■ **ASSIGNMENT**
Exactly as they appear, set down all the lines of the material.

■ **SUPPLIED MATERIAL**
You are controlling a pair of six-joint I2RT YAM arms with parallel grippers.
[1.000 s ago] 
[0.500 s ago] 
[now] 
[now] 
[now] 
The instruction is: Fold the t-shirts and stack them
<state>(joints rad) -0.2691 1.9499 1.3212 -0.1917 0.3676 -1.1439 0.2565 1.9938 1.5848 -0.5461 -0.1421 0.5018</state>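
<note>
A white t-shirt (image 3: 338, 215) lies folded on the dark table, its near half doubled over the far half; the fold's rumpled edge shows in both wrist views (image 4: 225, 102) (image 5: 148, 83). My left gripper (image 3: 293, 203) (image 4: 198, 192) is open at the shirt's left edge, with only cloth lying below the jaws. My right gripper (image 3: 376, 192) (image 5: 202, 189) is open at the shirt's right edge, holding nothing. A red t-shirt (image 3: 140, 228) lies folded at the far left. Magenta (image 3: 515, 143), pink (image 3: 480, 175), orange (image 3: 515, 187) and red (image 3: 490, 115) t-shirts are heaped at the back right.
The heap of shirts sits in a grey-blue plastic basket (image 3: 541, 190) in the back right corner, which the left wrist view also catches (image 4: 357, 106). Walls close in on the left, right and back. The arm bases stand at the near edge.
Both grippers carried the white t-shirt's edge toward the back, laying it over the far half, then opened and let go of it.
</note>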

■ **EXERCISE SOLUTION**
You are controlling a pair of six-joint I2RT YAM arms with parallel grippers.
[1.000 s ago] 
[0.500 s ago] 
[now] 
[now] 
[now] 
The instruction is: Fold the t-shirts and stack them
<state>(joints rad) -0.2691 1.9499 1.3212 -0.1917 0.3676 -1.1439 0.2565 1.9938 1.5848 -0.5461 -0.1421 0.5018</state>
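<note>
A white t-shirt (image 3: 338, 215) lies folded on the dark table, its near half doubled over the far half; the fold's rumpled edge shows in both wrist views (image 4: 225, 102) (image 5: 148, 83). My left gripper (image 3: 293, 203) (image 4: 198, 192) is open at the shirt's left edge, with only cloth lying below the jaws. My right gripper (image 3: 376, 192) (image 5: 202, 189) is open at the shirt's right edge, holding nothing. A red t-shirt (image 3: 140, 228) lies folded at the far left. Magenta (image 3: 515, 143), pink (image 3: 480, 175), orange (image 3: 515, 187) and red (image 3: 490, 115) t-shirts are heaped at the back right.
The heap of shirts sits in a grey-blue plastic basket (image 3: 541, 190) in the back right corner, which the left wrist view also catches (image 4: 357, 106). Walls close in on the left, right and back. The arm bases stand at the near edge.
Both grippers carried the white t-shirt's edge toward the back, laying it over the far half, then opened and let go of it.
</note>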

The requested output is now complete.